YOUR TASK:
Show each line in the listing below that contains the word "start".

-- Opening Marker --

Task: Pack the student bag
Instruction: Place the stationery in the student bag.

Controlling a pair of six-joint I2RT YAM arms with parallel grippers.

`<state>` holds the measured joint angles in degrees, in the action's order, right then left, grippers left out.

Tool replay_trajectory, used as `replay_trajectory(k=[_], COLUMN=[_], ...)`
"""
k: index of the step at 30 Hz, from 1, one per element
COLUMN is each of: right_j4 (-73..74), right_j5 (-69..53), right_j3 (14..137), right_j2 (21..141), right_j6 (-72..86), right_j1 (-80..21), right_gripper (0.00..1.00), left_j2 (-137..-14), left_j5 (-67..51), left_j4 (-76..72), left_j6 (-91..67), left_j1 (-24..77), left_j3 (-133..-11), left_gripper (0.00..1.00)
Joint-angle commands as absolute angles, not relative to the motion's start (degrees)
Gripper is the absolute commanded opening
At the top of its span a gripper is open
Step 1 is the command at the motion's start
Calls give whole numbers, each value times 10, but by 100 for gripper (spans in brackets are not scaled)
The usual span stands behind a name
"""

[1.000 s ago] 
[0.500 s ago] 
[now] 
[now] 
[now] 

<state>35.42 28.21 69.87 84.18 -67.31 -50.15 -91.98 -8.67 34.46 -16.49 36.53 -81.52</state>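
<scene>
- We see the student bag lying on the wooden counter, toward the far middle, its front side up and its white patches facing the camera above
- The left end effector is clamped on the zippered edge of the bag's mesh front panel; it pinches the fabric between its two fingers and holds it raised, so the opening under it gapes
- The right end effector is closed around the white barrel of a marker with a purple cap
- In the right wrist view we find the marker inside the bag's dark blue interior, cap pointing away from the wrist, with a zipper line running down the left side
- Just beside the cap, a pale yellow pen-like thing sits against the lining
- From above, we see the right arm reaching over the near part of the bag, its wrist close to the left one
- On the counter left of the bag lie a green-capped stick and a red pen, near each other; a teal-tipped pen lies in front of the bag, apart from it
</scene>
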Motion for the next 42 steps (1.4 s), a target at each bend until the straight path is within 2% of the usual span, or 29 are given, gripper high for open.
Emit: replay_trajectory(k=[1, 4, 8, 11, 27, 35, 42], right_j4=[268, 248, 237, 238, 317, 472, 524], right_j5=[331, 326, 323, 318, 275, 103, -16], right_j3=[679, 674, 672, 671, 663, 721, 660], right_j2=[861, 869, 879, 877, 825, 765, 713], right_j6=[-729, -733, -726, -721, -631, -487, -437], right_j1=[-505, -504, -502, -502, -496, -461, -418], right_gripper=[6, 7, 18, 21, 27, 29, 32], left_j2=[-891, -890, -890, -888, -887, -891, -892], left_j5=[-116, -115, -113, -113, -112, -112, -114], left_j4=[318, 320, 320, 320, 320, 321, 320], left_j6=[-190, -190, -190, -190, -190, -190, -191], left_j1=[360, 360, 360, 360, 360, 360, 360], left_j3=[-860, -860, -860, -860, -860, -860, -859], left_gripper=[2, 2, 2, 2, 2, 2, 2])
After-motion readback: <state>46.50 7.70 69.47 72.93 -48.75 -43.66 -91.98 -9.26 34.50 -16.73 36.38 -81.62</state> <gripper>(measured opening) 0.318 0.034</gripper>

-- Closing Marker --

TASK RESPONSE:
Joint-angle commands as absolute angles, not relative to the motion's start (degrees)
Step 1 is the command at the motion's start

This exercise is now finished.